Working with Time in Postgres
Since humans first started recording data, they’ve been keeping track of time. Time management is one of those absolutely crucial database tasks and Postgres does a great job of it. Postgres has a lot of options for storing and querying time so I wanted to provide an overview of some of the most common needs for storing and retrieving time data.
This blog is also available as a hands on tutorial running in your local browser via our Postgres playground.
If you ask Postgres what time it is,
SELECT now();
You’ll get something like
now
-----------------------------
2023-05-15 18:23:58.5603+00
The default time representation here is a full timestamp string, containing the date, time, and a reference to timezone. In this case, the +00 represents equal with UTC. UTC has long been a standard time measurement following suit from the Greenwich mean time (if you’re as old as I am).

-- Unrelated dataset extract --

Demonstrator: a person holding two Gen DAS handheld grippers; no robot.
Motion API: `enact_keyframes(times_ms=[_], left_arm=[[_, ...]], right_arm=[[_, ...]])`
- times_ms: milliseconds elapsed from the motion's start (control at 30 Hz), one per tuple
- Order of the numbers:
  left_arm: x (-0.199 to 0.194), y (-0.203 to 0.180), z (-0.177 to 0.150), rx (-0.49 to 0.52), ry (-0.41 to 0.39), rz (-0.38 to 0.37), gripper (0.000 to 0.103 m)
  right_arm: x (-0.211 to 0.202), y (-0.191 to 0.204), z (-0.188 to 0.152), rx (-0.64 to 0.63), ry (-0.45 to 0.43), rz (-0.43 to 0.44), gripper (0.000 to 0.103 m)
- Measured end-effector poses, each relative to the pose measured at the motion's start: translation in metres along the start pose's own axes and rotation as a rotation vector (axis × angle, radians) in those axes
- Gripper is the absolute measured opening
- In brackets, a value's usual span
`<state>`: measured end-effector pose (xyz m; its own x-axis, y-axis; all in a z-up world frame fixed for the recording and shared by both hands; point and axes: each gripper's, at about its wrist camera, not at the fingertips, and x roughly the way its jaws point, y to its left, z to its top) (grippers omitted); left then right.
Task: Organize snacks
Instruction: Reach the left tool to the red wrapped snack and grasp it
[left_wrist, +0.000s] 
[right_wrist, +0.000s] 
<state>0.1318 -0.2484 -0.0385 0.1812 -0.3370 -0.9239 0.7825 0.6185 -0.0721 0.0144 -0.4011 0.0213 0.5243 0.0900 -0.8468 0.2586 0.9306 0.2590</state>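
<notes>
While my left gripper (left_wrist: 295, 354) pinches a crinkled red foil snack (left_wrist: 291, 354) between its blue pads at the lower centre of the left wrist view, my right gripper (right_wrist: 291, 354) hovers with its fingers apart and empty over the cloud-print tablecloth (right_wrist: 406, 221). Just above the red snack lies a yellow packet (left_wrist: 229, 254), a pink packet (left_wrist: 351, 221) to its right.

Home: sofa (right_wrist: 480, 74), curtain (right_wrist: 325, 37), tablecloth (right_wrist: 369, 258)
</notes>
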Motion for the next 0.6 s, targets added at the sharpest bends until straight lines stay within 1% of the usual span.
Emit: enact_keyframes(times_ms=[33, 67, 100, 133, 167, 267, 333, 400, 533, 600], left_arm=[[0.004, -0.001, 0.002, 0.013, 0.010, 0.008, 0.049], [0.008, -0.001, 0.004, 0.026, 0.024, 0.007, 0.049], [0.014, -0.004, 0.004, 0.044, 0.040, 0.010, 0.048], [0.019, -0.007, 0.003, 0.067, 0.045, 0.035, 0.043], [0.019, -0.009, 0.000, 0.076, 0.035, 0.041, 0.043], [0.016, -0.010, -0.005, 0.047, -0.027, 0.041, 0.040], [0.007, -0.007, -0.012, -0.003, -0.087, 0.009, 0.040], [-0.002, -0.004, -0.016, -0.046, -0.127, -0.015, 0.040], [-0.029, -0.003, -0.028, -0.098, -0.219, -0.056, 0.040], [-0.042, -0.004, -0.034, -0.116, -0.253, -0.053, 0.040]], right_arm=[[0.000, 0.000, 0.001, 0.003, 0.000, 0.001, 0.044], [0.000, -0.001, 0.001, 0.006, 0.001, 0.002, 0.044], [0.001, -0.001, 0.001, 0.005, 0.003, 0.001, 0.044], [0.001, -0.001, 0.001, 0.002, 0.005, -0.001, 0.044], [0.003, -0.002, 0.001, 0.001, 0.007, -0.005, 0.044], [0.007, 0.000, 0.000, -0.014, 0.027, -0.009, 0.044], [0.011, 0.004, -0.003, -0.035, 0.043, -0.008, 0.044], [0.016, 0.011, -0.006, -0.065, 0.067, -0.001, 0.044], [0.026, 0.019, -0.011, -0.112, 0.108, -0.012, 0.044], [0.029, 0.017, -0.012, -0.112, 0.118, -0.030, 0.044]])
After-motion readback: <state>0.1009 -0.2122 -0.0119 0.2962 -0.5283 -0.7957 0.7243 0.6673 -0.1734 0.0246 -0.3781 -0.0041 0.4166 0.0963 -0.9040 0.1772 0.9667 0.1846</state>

If I want to know the time in my local timezone
SELECT now() AT TIME ZONE 'America/Chicago';
The full list of timezones names you can use is stored in a system table and can
be retrieved with select * from pg_timezone_names;
Data types for time
Postgres has a TIME
data type, with and without a time zone if you want to
store that separately from a date. This is generally not recommended since in
most cases time requires an accompanying date. There’s a TIMESTAMP
datatype.
Adding timezone to TIMESTAMP is TIMESTAMP WITH TIMEZONE
or aliased as the
TIMESTAMPTZ
. Without a doubt TIMESTAMPTZ is going to be the MVP of
Postgres time storage. If you store data in with the full date, time, and
timezone you’ll never have to worry about the server time, what time the user
entered the data, what time it is where you’re querying data, or any of those
crazy calculations. And you or your application can pull out the time and
display it in whatever local user timezone you need.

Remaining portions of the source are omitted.